* **Required action**: Exactly the lines from the start of the data through the line containing "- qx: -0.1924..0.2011" should be output, with both ends kept and nothing added.

Dataset section: Begin

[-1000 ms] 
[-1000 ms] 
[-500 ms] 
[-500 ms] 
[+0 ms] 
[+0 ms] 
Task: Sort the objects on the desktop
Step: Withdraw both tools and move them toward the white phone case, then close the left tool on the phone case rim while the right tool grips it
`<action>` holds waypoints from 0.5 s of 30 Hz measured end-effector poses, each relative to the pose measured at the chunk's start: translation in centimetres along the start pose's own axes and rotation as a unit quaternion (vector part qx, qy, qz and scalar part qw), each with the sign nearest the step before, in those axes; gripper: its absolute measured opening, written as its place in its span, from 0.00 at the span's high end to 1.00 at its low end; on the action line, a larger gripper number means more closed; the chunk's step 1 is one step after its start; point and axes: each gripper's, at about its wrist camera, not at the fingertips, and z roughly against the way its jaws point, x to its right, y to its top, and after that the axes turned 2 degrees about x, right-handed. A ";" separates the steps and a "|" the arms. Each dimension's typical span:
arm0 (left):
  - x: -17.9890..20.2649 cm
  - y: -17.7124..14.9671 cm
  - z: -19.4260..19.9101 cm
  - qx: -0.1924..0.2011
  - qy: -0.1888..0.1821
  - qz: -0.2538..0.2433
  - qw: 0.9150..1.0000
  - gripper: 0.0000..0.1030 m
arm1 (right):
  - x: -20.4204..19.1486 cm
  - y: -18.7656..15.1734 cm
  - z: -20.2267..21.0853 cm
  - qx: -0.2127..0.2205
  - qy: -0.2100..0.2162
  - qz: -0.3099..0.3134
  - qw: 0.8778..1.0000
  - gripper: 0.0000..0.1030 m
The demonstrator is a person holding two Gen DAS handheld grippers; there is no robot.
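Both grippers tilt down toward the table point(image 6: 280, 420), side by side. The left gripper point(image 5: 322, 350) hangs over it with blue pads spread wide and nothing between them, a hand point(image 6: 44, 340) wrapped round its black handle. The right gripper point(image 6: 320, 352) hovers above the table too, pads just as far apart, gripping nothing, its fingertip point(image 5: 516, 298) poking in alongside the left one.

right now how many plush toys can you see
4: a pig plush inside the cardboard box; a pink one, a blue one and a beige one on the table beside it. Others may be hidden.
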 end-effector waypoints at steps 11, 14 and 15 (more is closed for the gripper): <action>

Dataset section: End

* **The answer**:
[-1000 ms] 
[-1000 ms] 
[-500 ms] 
[-500 ms] 
[+0 ms] 
[+0 ms] 
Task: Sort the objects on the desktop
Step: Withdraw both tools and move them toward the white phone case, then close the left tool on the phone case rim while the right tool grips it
`<action>` holds waypoints from 0.5 s of 30 Hz measured end-effector poses, each relative to the pose measured at the chunk's start: translation in centimetres along the start pose's own axes and rotation as a unit quaternion (vector part qx, qy, qz and scalar part qw), each with the sign nearest the step before, in those axes; gripper: its absolute measured opening, written as its place in its span, from 0.00 at the span's high end to 1.00 at its low end; on the action line, a larger gripper number means more closed; the chunk's step 1 is one step after its start; point and axes: each gripper's, at about its wrist camera, not at the fingertips, and z roughly against the way its jaws point, x to its right, y to its top, and after that the axes turned 2 degrees about x, right-handed. A ";" separates the steps and a "|" the arms. Each dimension's typical span:
arm0 (left):
  - x: -17.9890..20.2649 cm
  - y: -17.7124..14.9671 cm
  - z: -19.4260..19.9101 cm
  - qx: -0.1924..0.2011

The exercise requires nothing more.